Within the records that follow, restate exactly the lines from the line with "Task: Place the" down to the line with "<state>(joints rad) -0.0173", including both. Omit the pictures.

-- ENTRIES SUPPLIED follows --

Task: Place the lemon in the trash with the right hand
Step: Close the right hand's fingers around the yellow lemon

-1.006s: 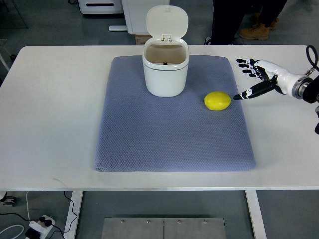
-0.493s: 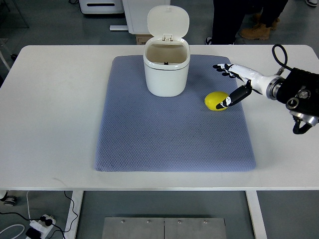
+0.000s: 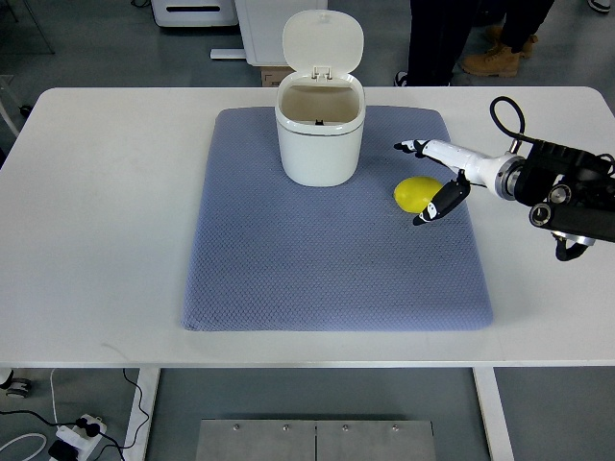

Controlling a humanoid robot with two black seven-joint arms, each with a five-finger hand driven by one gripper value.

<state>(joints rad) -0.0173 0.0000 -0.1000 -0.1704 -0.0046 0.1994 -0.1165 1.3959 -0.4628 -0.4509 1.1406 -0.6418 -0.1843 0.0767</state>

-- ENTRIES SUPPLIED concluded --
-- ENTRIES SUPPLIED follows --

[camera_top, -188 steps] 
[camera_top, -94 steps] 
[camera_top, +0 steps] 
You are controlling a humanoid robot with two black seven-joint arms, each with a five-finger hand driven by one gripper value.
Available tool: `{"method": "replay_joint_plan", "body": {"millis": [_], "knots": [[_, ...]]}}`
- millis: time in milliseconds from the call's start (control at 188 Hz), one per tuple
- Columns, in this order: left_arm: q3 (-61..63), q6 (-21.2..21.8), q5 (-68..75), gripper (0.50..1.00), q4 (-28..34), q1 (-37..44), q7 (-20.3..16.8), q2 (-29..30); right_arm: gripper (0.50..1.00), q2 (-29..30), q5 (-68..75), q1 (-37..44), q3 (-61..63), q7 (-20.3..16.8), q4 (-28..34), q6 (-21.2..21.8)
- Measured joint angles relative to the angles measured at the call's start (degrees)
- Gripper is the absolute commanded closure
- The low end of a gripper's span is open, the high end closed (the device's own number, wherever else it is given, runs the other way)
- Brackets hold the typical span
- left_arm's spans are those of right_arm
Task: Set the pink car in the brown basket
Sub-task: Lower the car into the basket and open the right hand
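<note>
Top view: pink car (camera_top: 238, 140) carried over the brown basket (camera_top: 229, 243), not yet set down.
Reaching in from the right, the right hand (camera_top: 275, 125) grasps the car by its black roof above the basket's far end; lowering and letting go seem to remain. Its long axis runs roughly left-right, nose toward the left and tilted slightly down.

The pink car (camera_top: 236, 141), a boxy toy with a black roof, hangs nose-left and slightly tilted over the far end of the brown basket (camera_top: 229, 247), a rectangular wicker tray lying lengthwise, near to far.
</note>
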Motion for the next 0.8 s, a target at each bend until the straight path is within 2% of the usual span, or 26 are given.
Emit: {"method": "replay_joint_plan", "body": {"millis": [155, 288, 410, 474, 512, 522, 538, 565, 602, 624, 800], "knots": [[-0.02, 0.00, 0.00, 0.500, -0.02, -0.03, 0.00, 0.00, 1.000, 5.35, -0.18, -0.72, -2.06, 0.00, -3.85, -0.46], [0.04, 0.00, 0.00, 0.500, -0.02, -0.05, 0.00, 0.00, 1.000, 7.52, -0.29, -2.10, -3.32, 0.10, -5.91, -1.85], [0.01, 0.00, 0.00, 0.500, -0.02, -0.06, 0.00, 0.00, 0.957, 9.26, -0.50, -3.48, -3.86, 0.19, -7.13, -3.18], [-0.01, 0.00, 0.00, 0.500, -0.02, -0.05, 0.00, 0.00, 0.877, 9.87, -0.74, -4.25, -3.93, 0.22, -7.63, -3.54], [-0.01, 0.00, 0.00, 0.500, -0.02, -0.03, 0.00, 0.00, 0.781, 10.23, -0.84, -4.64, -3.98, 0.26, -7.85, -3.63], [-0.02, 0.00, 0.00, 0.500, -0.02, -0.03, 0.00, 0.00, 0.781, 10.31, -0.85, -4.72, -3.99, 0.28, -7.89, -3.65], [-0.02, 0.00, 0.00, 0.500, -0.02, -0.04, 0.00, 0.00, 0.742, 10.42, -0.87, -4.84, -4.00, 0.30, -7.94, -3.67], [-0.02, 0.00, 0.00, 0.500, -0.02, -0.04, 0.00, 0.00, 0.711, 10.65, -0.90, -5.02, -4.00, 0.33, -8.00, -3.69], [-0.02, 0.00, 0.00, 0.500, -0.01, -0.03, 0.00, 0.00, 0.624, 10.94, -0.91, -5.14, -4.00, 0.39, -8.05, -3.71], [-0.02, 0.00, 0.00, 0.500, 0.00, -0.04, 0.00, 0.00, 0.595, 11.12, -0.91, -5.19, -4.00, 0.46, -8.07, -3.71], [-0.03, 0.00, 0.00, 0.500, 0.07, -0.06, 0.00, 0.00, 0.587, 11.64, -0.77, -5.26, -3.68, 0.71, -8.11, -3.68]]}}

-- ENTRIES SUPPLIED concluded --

* RESPONSE BELOW
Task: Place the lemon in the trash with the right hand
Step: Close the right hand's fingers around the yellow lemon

-1.006s: 
-0.493s: 
+0.000s: 

Controlling a humanoid robot with two black seven-joint arms, each with a five-finger hand driven by one gripper value.

<state>(joints rad) -0.0173 0.0000 -0.1000 -0.1704 -0.0046 0.1994 -0.1165 1.3959 -0.4628 -0.4509 1.1406 -0.6418 -0.1843 0.0767</state>

What was asked now has a complete answer.